▶ [YOUR OBJECTIVE]: Copy out exactly the lines from the first line of the material below through the line containing "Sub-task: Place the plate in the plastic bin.", and nothing beyond them.

▶ [RECORD SET]:
*** Begin section ***
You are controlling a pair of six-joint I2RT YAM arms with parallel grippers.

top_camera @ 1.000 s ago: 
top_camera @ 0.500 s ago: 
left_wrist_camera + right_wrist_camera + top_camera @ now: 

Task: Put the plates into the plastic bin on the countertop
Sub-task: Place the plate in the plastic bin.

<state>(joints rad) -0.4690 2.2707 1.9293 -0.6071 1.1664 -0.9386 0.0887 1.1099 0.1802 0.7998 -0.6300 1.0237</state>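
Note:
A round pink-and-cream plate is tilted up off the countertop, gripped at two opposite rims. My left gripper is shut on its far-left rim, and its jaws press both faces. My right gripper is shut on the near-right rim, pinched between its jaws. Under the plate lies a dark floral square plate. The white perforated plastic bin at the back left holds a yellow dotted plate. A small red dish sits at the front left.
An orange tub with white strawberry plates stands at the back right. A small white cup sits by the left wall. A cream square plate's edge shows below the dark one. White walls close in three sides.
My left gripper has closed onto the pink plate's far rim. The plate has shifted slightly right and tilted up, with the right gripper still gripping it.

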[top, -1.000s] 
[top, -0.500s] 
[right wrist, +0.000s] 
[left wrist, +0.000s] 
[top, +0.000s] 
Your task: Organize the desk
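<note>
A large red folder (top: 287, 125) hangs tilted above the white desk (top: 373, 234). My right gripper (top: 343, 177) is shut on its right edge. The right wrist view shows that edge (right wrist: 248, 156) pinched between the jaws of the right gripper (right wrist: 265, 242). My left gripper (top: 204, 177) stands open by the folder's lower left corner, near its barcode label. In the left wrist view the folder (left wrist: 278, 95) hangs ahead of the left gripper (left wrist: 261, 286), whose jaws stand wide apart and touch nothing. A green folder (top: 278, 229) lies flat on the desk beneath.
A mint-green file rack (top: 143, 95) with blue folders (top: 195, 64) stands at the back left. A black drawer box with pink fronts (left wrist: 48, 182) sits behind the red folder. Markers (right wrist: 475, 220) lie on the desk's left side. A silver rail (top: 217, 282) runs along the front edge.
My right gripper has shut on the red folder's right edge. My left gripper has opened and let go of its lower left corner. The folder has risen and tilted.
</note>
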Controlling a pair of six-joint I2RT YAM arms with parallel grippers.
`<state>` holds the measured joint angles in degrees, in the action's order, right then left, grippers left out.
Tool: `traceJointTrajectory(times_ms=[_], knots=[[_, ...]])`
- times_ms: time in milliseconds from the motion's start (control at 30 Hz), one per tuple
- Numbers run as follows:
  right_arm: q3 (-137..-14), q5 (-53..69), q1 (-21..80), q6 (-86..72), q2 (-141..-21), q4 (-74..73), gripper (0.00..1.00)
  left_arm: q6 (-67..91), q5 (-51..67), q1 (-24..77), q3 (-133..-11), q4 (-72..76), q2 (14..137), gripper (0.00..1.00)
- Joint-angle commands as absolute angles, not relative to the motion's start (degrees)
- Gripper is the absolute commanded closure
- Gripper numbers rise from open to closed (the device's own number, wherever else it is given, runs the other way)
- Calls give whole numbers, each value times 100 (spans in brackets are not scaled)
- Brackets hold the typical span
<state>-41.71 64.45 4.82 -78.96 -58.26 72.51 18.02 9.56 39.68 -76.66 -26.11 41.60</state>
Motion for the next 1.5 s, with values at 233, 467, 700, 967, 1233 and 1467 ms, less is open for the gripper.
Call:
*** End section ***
▶ [RESPONSE TO THE EXERCISE]:
You are controlling a pair of six-joint I2RT YAM arms with parallel grippers.

top_camera @ 1.000 s ago: 
top_camera @ 0.500 s ago: 
left_wrist_camera + right_wrist_camera + top_camera @ now: 

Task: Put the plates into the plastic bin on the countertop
Sub-task: Place the plate in the plastic bin.

No further answer will be given.